By now, unfortunate comparisons between Julia Ducournau’s Titane and the work of Canadian filmmaker David Cronenberg (especially his 1996 J.G. Ballard adaptation, Crash) are rampant. Yes, Ducournau is unambiguously a fan (she’s cited him and Lynch as her two major influences), the commonalities are largely cosmetic and threaten to mitigate the film’s more pointedly queer agenda. In truth, if I were compelled to put Titane in conversation with any particular filmmaker’s work, I might find Tarantino and his brand of cool, masculine violence much more generative, namely his stabs at feminism in Kill Bill (2003/2004)—which no doubt inspired Titane’s “She’s Not There” needle drop—and especially the mechanophilic Death Proof (2007). Ducournau’s film centers around Alexia (Agathe Rousselle), whose sexual attraction to cars is the narrative’s driving force. The movie opens with a prologue wherein she has a titanium plate installed in her skull after she barely survives a gruesome car crash—an accident she incited by incessantly “vroom-ing” in the backseat, sending her irascible father (Bertrand Bonello in some inspired casting) and his car into a literal tailspin. All grown up, Alexia works as one of the star dancers at an auto-themed burlesque, where she courts club newcomer, Justine (Garance Marillier, lead of Ducournau’s debut film, Raw). Off the job, she also casually murders people with a hairpick and engages in lustful sex with a decked out lowrider covered in flame decals.
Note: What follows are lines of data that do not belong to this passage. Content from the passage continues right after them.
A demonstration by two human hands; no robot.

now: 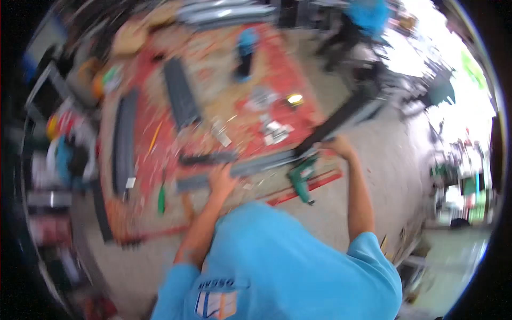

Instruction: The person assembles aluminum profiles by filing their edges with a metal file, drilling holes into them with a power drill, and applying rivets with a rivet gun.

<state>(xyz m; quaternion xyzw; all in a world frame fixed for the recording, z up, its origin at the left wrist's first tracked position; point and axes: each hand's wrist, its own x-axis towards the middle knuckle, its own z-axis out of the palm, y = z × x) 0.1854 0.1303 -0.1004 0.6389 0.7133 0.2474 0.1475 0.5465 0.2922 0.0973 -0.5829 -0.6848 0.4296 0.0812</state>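
Note:
My left hand (222, 178) lies closed on a long grey metal profile (256, 164) along the table's near side. To the right, my right hand (338, 146) grips a dark profile (341, 116), which slants up and away past the table edge and meets the grey one near the corner. Just below that junction rests a green power drill (302, 180). A short dark piece (208, 158) sits beyond my left hand. Motion blur hides the finger detail.
The red, worn table (208, 48) carries more grey profiles (181, 93), a green-handled screwdriver (161, 199), a blue-capped bottle (246, 53), a yellow tape measure (294, 100) and white scraps (276, 132). A person in blue (368, 16) is at the back right.

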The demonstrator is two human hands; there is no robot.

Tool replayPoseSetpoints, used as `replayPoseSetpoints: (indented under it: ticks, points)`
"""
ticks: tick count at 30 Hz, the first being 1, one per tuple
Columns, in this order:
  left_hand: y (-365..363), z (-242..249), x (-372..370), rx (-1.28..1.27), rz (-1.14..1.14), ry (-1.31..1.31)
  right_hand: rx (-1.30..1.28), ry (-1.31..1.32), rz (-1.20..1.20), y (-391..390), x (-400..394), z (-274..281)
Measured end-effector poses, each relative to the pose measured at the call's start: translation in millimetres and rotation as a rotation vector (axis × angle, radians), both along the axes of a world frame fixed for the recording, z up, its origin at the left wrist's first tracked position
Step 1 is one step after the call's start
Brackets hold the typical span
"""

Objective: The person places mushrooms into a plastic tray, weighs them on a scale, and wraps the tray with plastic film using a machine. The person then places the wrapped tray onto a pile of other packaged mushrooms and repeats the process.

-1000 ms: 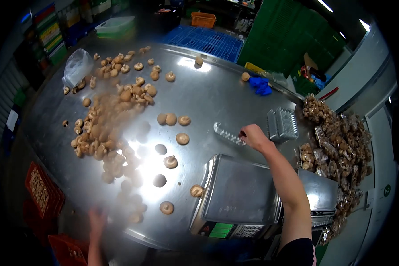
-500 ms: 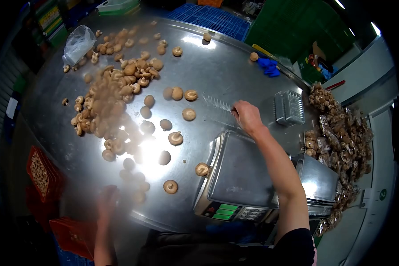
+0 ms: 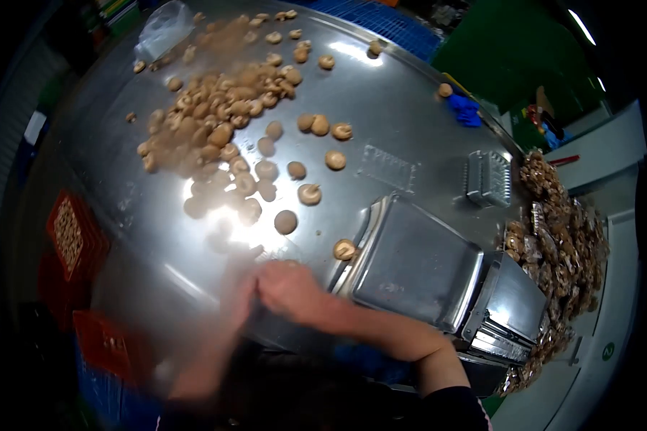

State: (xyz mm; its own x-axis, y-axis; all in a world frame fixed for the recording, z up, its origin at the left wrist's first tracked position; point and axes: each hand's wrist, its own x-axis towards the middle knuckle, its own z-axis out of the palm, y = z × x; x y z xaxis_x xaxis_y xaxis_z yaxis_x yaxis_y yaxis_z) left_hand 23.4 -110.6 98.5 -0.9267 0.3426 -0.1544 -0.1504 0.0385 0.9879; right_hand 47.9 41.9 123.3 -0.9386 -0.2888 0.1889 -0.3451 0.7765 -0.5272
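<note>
My right hand is closed at the near side of the steel table, its fingers curled in beside my left hand. A faint see-through shape shows just beyond the fingers, but I cannot tell what they hold. Blur smears my left hand, which meets the right one from the left, its fingers indistinct. Loose brown mushrooms lie beyond both hands, among them a single mushroom cap up. A heap of mushrooms spreads farther back. Right of the hands, another mushroom rests against the weighing scale.
A clear plastic tray lies beyond the scale, with stacked clear trays to its right. Packed mushrooms pile up at the far right. A plastic bag and blue gloves are farther back. Red crates stand at the left.
My right hand has left the clear tray beyond the scale and come back toward me, closed, to my left hand. My left hand has moved right and up. The view has shifted.
</note>
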Motion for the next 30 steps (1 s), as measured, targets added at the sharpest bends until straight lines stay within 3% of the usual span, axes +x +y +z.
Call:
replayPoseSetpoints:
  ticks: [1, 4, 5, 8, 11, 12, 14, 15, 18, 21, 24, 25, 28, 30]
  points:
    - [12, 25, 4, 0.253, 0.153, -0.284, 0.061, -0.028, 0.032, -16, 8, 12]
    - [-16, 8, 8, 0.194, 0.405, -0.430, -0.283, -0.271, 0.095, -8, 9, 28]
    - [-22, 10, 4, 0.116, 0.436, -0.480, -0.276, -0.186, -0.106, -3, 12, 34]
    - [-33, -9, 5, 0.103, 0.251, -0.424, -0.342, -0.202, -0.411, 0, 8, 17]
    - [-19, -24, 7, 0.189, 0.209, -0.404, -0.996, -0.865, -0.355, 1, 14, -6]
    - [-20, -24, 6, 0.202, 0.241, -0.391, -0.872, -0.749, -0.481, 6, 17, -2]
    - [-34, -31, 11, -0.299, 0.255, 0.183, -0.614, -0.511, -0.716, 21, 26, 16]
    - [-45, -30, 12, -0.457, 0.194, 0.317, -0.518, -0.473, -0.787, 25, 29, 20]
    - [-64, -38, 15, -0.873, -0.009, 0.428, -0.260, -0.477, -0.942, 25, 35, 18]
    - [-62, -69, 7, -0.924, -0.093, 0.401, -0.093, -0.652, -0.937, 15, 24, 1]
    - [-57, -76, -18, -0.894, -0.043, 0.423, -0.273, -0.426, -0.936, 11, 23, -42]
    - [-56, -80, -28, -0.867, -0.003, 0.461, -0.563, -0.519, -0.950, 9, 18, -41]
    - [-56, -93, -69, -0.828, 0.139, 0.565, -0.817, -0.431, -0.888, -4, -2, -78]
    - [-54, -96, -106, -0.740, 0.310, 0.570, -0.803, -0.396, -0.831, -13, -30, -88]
To Titane’s benefit, Ducournau favors characters’ compulsive decision-making and her narrative’s propulsive momentum over realism or any notions of credibility. This is an ostentatiously muscular production, and it wants our attention on, among other stylistic choices, its handful of showy, extended tracking shots that wind through dense, crowded spaces; a sound mix with the bass dialed well beyond 10; and brutal, startlingly visceral displays of violence inflicted on so many human torsos and faces—wounds that, significantly, are rarely if ever delivered from a man to a woman. Dialectics abound, as a woman secretes black engine oil from myriad orifices, and a roided-up man longs to maternally nurture someone, anyone, whoever will pose as his child—woman as machine, man as mother, cultural wires crossed for both provocation and poetics. Titane is a massively well-crafted film that I found both juvenile and uncommonly invigorating. If it feels radical, it’s because these kinds of images and ideas, as manufactured by a maker of Ducournau’s gender, have to this point not gotten this kind of studio funding and commitment.